Bibi Netanyahu is bringing Shaul Mofaz into a unity government? Wait—what?
During Mofaz's primary campaign, when asked if he would consider joining Bibi's government should he win, the Kadima leader was practically Shermanesque:
"No, Kadima under my leadership will remain in the opposition. The current government represents all that is wrong with Israel, I believe."
Mofaz hated Bibi's policies two months ago. He hated them yesterday. He hated his domestic policies and hated his foreign policies. He hated each iteration of his settlement policy and he unambiguously hated his new ultra-Orthodox policy.
But now Mofaz is ready to kiss, make up, and form a unity government? Could this mean Netanyahu is finally doing what he didn't do during his first prime ministership and didn't do in 2009: build a centrist coalition that empowers him to make a deal with the Palestinians? Perhaps, but Netanyahu's coalition is still filled with people hostile to a Palestinian state. As none other than Shaul Mofaz himself said recently, "Our government doesn't want an agreement and won't reach an agreement." What's more, the Palestinian leadership in the West Bank is weak and Obama administration has given up on the peace process until 2013 (if then).

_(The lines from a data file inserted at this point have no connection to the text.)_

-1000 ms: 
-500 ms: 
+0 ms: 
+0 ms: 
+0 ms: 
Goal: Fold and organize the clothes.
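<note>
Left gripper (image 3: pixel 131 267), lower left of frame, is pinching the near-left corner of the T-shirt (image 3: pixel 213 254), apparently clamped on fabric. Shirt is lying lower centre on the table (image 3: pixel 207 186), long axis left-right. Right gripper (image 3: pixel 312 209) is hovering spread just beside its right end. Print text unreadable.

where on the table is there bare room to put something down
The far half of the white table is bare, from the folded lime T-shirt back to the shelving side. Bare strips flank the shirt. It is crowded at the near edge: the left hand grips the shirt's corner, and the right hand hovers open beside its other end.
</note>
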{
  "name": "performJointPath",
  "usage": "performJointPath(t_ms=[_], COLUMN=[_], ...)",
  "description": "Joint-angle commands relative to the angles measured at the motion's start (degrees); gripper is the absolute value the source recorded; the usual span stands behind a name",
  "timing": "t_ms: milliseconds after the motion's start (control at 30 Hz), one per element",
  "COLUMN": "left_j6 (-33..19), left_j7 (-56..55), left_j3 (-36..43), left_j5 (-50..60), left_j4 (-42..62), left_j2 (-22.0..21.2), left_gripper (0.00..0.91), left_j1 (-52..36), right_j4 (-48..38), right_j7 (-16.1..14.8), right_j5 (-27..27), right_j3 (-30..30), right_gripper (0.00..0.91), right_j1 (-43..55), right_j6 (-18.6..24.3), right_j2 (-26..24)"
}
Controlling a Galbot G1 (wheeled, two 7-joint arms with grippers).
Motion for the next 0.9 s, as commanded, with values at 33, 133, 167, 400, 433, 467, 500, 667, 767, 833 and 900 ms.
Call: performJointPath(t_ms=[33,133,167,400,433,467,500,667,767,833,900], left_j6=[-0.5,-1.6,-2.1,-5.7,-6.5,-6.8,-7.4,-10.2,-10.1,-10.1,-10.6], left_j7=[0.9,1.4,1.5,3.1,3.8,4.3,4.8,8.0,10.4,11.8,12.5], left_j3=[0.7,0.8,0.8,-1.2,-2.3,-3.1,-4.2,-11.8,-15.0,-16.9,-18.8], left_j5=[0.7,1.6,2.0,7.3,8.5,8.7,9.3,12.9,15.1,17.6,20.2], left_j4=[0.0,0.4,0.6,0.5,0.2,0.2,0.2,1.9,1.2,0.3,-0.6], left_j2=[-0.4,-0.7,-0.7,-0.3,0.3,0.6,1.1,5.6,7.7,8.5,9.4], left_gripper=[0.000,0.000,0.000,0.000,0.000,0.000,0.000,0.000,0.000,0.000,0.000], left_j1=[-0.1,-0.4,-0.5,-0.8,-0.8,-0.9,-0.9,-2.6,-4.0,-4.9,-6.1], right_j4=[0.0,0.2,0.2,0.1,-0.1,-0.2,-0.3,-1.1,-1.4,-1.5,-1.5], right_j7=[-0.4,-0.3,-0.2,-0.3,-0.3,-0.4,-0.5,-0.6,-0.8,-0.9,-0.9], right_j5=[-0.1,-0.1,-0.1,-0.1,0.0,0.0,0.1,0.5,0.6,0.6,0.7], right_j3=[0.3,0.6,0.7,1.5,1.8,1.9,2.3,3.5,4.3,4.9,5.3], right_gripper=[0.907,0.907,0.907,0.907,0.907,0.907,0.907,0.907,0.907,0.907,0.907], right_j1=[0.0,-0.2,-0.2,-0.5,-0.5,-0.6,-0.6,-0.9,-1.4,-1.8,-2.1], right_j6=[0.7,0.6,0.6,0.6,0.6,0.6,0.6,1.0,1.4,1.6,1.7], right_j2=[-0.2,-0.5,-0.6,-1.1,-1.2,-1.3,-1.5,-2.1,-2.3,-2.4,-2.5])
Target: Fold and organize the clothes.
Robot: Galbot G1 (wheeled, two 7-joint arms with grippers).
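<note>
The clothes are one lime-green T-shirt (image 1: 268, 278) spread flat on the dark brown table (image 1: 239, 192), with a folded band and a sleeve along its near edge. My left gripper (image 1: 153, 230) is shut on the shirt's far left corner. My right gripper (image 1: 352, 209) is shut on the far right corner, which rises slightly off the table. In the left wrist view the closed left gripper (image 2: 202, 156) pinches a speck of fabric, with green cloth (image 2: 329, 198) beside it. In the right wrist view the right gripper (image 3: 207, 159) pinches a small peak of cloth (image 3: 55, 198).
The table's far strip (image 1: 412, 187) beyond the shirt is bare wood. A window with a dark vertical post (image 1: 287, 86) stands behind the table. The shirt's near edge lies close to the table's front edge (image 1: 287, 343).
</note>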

The even bigger question, of course, is whether unity will portend not peace but war? After all, Mofaz knows war. He will be coming off a term as the Chairman of the Knesset's Foreign Affairs and Defense Committee, was the IDF Chief of Staff during the second Intifada, and served as Israel's Minister of Defense for four years. He is also—wait for it—Iranian-born.
Mofaz in the government doesn't obviate the enormous technical obstacles to an Israeli strike. Israel still lacks the B-52 bombers needed to drop the MOPs (massive ordinance penetrators) on Iran's underground Fordow nuclear facility.
But there are other options. Israel could use the smaller bunker-busters Obama gave it to knock out the mountain-side entrances to Fordow, which could delay the Iranian program for as long as it takes to rebuild its above-ground, less fortified facilities, and to dig out the entrances to Fordow. But that's not a very long delay.
The other, more likely option—as a secret Pentagon wargame reported by the New York Times suggested—is that Israel attacks first, and the U.S. gets dragged in to "finish the job." That might delay the Iranian nuclear program for up to five years rather than the one to three years bought by a solo Israeli attack.
It's all speculation, of course. But something remarkable has happened. Politically, the opposition to an Iranian strike is coming largely from the security professionals. When it comes to professional politicians, by contrast, Israel has virtually no opposition whatsoever on matters of war and peace. Is this the way a parliamentary democracy is supposed to work?